Investigating a slow website, opening the Network tab reveals something like this:
Result:
logo.png - 300ms (250ms Handshake)
style.css - 280ms (240ms Handshake)
app.js - 290ms (245ms Handshake)
...
"You did 100 Handshakes. Keep-Alive isn't enabled."
When a site loads several times slower than competitors, the diagnosis is often surprising:
That's when TCP connections and Keep-Alive become worth studying."Server is fast, but closing the connection every time makes it slow."
At first, it's hard to comprehend how this single setting could impact performance so drastically. Why does "maintaining connections" matter so much? Why was HTTP/1.0 disabled by default? And does enabling Keep-Alive put more burden on the server?
Most importantly: "Why was it designed so inefficiently?"
Later I learned that in the HTTP/1.0 era, web pages only needed to fetch a single HTML file, and servers couldn't handle many concurrent connections. So "closing quickly" was actually more efficient. But as the web evolved and pages started requiring dozens or hundreds of files, this approach became a bottleneck.

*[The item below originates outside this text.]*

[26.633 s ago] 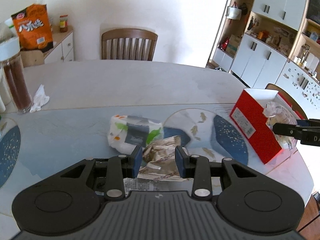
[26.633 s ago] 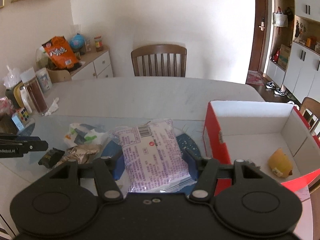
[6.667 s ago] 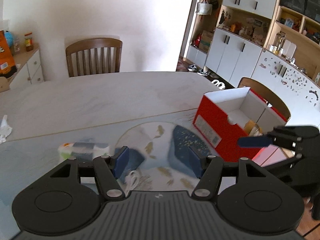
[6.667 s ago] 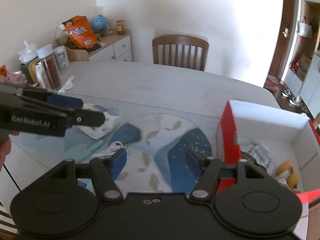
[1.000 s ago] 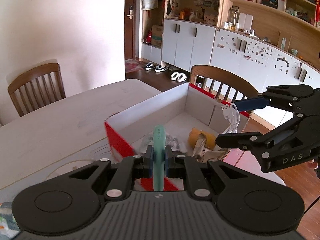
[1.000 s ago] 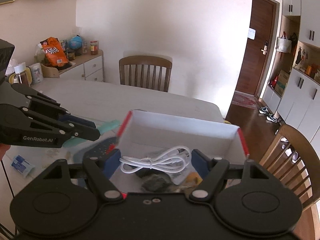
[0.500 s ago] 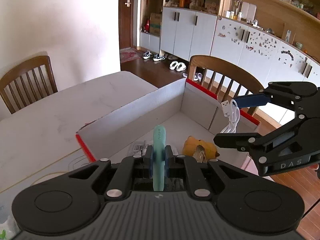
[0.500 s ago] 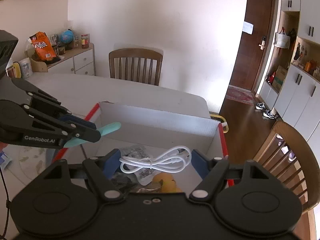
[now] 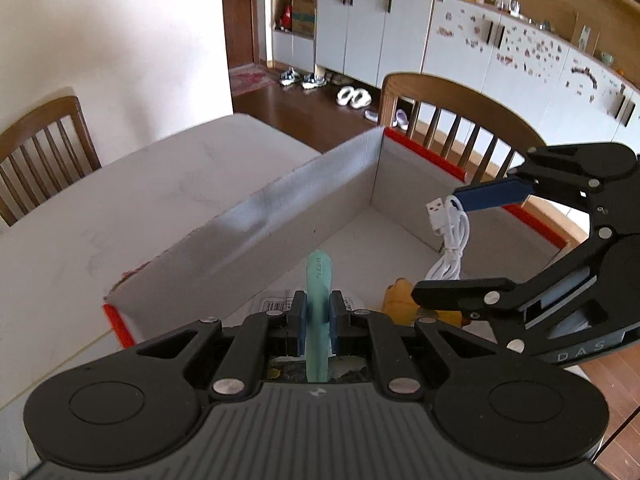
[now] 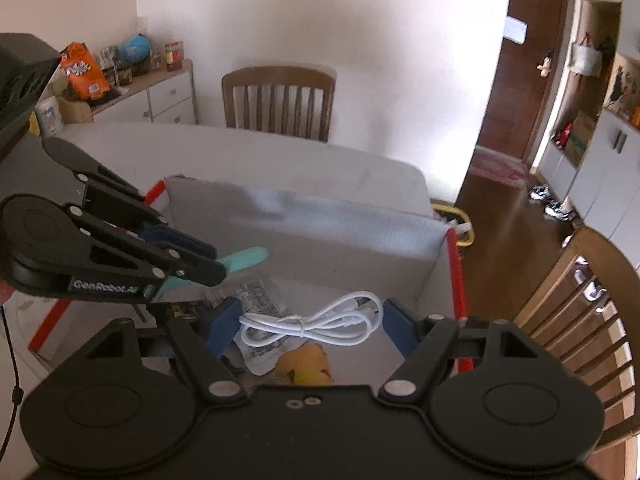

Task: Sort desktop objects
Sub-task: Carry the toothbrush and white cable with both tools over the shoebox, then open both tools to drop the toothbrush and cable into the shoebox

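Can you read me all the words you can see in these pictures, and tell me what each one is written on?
"GenRobot.AI": on the side of the left gripper, seen from the right wrist.
"DAS": on the side of the right gripper, seen from the left wrist; any letters after it are cut off.
Teal stick: raised letters, too small to read.
Printed packet in the red box: blurred.
Orange snack bag: blurred.

A lived-in home dining room: a pale table (image 9: 120, 208) with wooden slat-back chairs (image 10: 279, 98) drawn up to its edges. White cabinets (image 9: 372, 28) line one wall, shoes (image 9: 296, 78) sit on the wooden floor by a brown door (image 10: 528, 56), and snack bags (image 10: 84, 72) crowd a sideboard.
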Tool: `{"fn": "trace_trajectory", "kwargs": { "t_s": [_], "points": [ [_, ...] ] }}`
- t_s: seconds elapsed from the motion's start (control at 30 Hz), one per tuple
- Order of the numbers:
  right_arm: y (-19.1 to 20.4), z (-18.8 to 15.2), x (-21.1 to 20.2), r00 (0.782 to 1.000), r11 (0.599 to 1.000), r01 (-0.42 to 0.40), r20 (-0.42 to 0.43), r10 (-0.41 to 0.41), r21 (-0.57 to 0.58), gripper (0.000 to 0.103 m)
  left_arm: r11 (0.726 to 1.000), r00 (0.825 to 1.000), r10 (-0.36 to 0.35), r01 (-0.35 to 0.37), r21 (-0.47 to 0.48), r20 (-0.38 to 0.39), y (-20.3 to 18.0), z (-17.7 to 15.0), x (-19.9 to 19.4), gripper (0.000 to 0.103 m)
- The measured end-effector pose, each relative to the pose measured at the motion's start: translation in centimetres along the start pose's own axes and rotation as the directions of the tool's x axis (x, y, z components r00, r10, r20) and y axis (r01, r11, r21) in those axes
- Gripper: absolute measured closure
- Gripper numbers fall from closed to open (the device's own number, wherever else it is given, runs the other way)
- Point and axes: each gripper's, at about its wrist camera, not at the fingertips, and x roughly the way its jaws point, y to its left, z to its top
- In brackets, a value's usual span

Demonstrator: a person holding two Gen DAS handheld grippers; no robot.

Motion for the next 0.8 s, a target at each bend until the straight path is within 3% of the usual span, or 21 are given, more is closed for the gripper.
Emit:
{"fn": "trace_trajectory", "kwargs": {
  "t_s": [0.27,0.8],
  "points": [
    [-0.7,0.7,3.0,0.998,1.000,-0.013,-0.062,0.013,-0.012,0.026,1.000,0.996,-0.004,0.003,-0.011,-0.086,0.8,0.8,3.2,0.093],
    [-1.5,0.6,6.6,0.977,0.996,-0.087,-0.199,0.080,-0.027,0.026,1.000,0.984,-0.010,0.006,-0.022,-0.175,1.6,1.2,5.5,0.093]
  ]
}}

This analogy makes the concept click:
"Oh, it's connection reuse!"HTTP/1.0 (Close connection): "Have 100 questions for a friend. Call → Ask 1 question → Hang up Call → Ask 1 question → Hang up (Repeat 100 times)
Calling time > Answer time."
HTTP/1.1 (Keep-Alive): "Call once. Ask questions 1, 2, 3... all 100. Hang up when done.
Just 1 call!"
That's when I understood. Keep-Alive was ultimately about "infrastructure efficiency." Making and ending phone calls (TCP Handshake) was far more expensive than the actual conversation (data transfer). Rather than repeating this 100 times, calling once and continuing the conversation was obviously more efficient.
I thought of another analogy with package delivery. How inefficient would it be if a delivery person came to your door, delivered one item and left, then returned 5 minutes later to deliver another item? It's much better to come once and deliver all 100 items at once.
Client → Server: SYN (connection request)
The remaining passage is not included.